Tuesday, 12 June 2012

Secular Café: New Evidence for Younger Dryas Boundary hypothesis

Secular Café
Serious discussion of science, skepticism, evolution, pseudoscience, and the paranormal
New Evidence for Younger Dryas Boundary hypothesis
Jun 12th 2012, 12:20

Quote:

New Evidence Supports Theory of Extraterrestrial Impact

ScienceDaily (June 11, 2012) — An 18-member international team of researchers that includes James Kennett, professor of earth science at UC Santa Barbara, has discovered melt-glass material in a thin layer of sedimentary rock in Pennsylvania, South Carolina, and Syria. According to the researchers, the material -- which dates back nearly 13,000 years -- was formed at temperatures of 1,700 to 2,200 degrees Celsius (3,100 to 3,600 degrees Fahrenheit), and is the result of a cosmic body impacting Earth.

These new data are the latest to strongly support the controversial Younger Dryas Boundary (YDB) hypothesis, which proposes that a cosmic impact occurred 12,900 years ago at the onset of an unusual cold climatic period called the Younger Dryas. This episode occurred at or close to the time of major extinction of the North American megafauna, including mammoths and giant ground sloths; and the disappearance of the prehistoric and widely distributed Clovis culture. The researchers' findings appear June 11 in the Proceedings of the National Academy of Sciences.

"These scientists have identified three contemporaneous levels more than 12,000 years ago, on two continents yielding siliceous scoria-like objects (SLO's)," said H. Richard Lane, program director of National Science Foundation's Division of Earth Sciences, which funded the research. "SLO's are indicative of high-energy cosmic airbursts/impacts, bolstering the contention that these events induced the beginning of the Younger Dryas. That time was a major departure in biotic, human and climate history."

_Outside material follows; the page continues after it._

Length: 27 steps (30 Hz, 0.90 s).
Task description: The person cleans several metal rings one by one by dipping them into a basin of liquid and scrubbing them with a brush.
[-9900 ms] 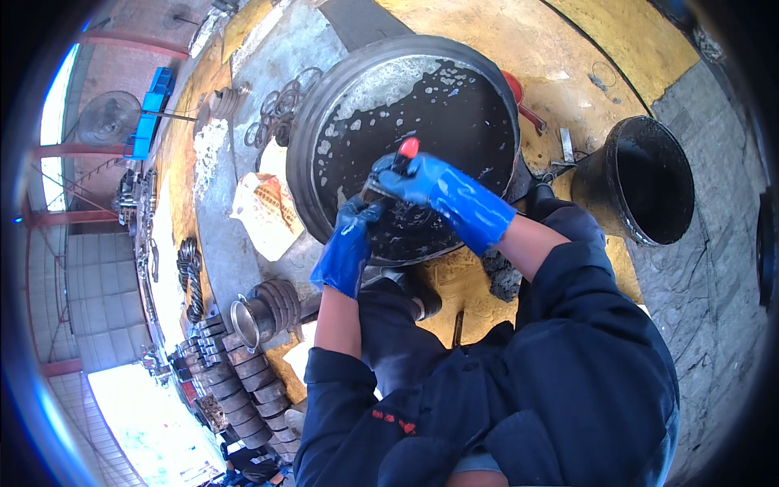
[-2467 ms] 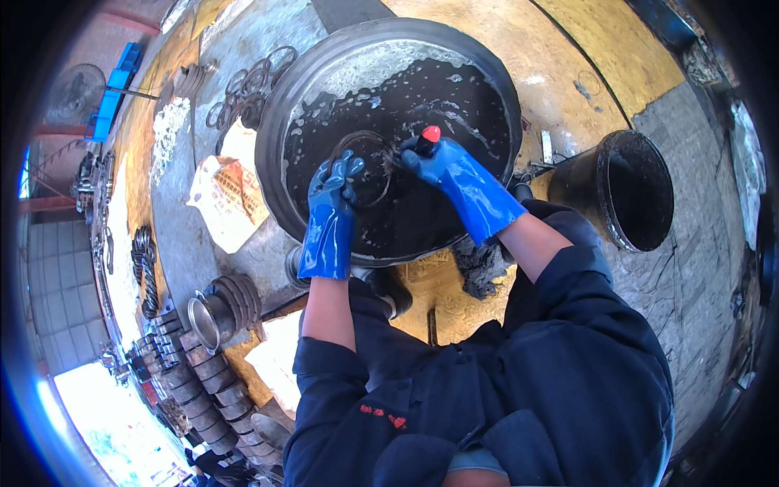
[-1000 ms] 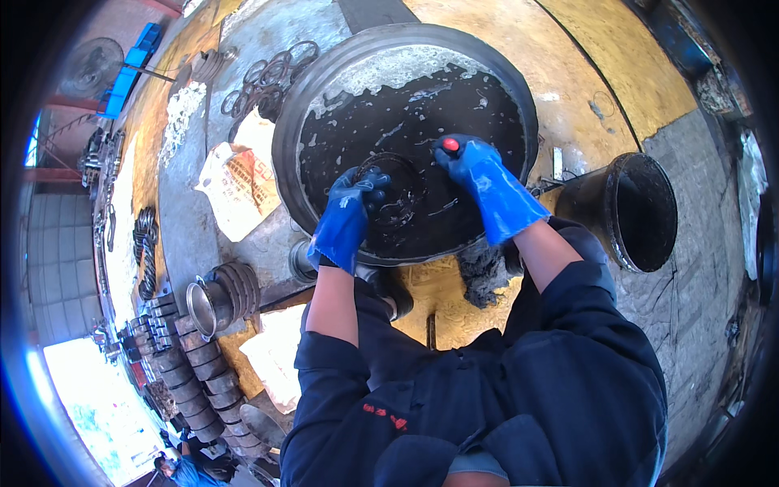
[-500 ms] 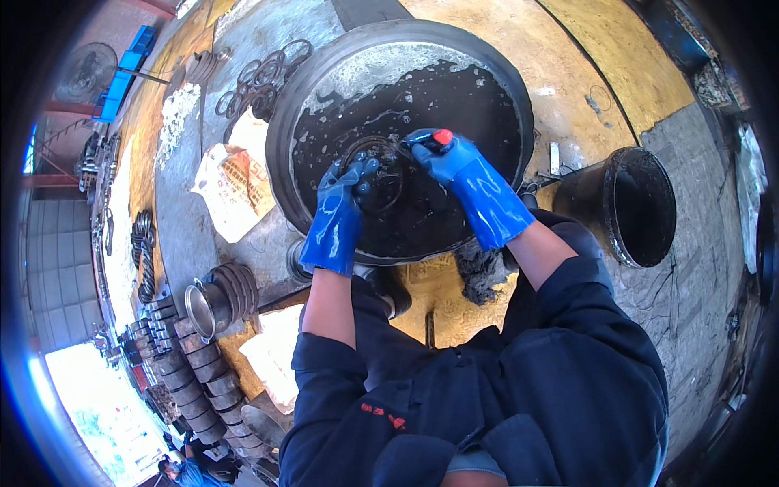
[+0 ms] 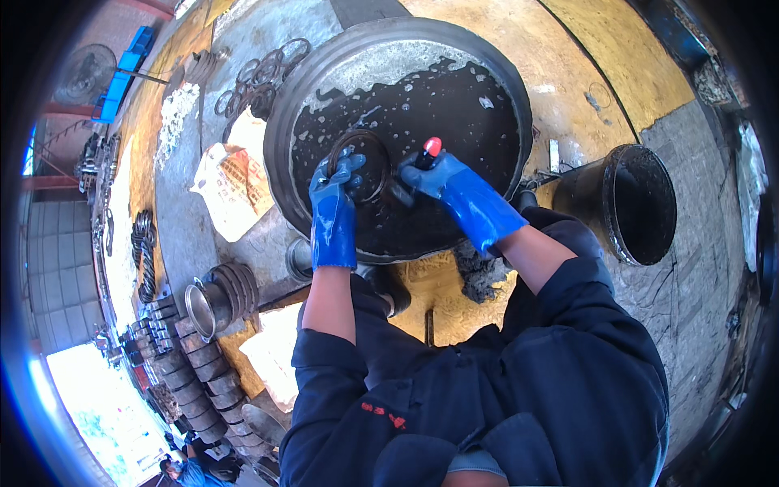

Morphological and geochemical evidence of the melt-glass confirms that the material is not cosmic, volcanic, or of human-made origin. "The very high temperature melt-glass appears identical to that produced in known cosmic impact events such as Meteor Crater in Arizona, and the Australasian tektite field," said Kennett.

"The melt material also matches melt-glass produced by the Trinity nuclear airburst of 1945 in Socorro, New Mexico," he continued. "The extreme temperatures required are equal to those of an atomic bomb blast, high enough to make sand melt and boil."

The material evidence supporting the YDB cosmic impact hypothesis spans three continents, and covers nearly one-third of the planet, from California to Western Europe, and into the Middle East. The discovery extends the range of evidence into Germany and Syria, the easternmost site yet identified in the northern hemisphere. The researchers have yet to identify a limit to the debris field of the impact.

"Because these three sites in North America and the Middle East are separated by 1,000 to 10,000 kilometers, there were most likely three or more major impact/airburst epicenters for the YDB impact event, likely caused by a swarm of cosmic objects that were fragments of either a meteorite or comet," said Kennett.